Variable length field input validation & handling combined with "encrypt and MAC" famously led to a slew of SSH exploits. Not saying the same issues exist here also, but it makes me suspicious.

Although it says the two strings can't be larger than 2^14-5 individually or combined, maybe this is an Internet-Draft convention I'm not familiar with, with the implication coming strongest from the "-5" part of the formula ("minus 5" being 1 byte for message type plus 4 bytes being 2 bytes for each of 2 different lengths, payload and padding [notice a change from "-3" to "-5" between versions 00 and 01 of the draft). But, to your point, some new security considerations here might have been "2-byte lengths allow for 64k of data, but beyond 16k of data is not permissible, heartbeats with erroneous length fields should be discarded silently," etc.
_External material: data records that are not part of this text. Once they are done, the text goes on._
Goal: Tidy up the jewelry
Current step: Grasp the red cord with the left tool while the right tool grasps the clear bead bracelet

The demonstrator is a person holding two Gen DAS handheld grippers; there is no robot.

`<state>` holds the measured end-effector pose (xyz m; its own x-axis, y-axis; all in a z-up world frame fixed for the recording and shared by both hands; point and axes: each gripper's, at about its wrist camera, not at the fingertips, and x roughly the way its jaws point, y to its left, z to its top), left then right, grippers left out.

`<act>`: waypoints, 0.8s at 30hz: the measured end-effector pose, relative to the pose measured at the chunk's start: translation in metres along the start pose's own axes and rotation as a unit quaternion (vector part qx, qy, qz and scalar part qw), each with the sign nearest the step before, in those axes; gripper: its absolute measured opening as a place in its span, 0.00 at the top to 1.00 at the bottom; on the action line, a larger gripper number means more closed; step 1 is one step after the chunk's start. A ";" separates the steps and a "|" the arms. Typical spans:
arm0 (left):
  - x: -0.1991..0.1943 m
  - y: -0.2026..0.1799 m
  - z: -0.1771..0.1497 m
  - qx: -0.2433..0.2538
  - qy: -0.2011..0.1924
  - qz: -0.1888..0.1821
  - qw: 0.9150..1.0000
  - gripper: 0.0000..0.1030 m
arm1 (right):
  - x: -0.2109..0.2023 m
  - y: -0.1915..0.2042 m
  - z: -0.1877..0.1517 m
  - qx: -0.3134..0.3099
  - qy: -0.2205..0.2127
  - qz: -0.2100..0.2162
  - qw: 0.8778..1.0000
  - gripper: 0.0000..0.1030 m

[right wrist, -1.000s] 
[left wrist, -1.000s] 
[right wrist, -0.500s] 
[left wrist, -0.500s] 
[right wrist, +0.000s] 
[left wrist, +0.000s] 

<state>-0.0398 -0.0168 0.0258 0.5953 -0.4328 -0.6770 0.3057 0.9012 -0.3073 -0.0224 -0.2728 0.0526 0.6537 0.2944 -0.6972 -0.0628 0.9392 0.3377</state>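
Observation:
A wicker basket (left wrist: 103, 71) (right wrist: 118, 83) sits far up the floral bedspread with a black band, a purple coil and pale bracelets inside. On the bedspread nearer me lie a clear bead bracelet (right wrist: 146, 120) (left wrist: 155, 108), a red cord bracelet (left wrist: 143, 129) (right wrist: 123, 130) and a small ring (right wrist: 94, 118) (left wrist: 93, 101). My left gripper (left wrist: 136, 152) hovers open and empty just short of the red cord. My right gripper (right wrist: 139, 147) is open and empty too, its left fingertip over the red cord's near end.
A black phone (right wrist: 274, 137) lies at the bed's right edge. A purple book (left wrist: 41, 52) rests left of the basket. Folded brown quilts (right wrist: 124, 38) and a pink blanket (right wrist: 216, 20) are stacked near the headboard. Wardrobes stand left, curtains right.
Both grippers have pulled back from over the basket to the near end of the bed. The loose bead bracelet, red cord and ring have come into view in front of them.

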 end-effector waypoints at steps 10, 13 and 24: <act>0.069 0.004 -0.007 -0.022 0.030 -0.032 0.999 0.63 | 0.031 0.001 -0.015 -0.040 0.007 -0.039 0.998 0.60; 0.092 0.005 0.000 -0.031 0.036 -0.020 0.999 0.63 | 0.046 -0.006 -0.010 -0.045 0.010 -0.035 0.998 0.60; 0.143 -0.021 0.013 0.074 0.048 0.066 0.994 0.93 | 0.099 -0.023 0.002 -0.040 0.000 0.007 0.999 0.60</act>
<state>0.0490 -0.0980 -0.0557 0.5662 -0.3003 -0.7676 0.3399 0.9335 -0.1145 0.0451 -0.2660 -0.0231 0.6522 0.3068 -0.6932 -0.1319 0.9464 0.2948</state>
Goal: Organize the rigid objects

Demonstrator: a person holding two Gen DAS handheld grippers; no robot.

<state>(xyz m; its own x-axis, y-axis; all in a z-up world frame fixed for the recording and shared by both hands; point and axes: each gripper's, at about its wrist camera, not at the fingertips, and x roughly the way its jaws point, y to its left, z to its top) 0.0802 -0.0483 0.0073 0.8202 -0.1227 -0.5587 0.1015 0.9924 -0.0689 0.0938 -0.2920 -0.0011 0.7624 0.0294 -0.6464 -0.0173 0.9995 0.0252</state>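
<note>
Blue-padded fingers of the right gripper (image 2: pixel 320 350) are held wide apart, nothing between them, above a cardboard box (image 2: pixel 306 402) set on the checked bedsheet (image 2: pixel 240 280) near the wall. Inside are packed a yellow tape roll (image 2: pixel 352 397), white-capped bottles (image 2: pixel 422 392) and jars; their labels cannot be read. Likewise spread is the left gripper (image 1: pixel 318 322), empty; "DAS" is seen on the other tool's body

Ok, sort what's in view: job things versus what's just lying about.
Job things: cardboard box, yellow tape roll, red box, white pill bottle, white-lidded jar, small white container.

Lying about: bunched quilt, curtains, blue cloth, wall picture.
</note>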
I tried to find their original patches going back to 2009 here: http://sctp.fh-muenster.de/dtls-patches.html
...but I couldn't find their oldest patches that would have corresponded to this presentation: http://www.ietf.org/proceedings/75/slides/tls-3.pdf ... All available patches seem to relate to the final RFC and were uploaded in the month of Dec. 2011.

I guess what you're saying is these specs were very poorly written from the get-go. I can agree to that!

If this was intentional, it was BND's backdoor, not NSA's.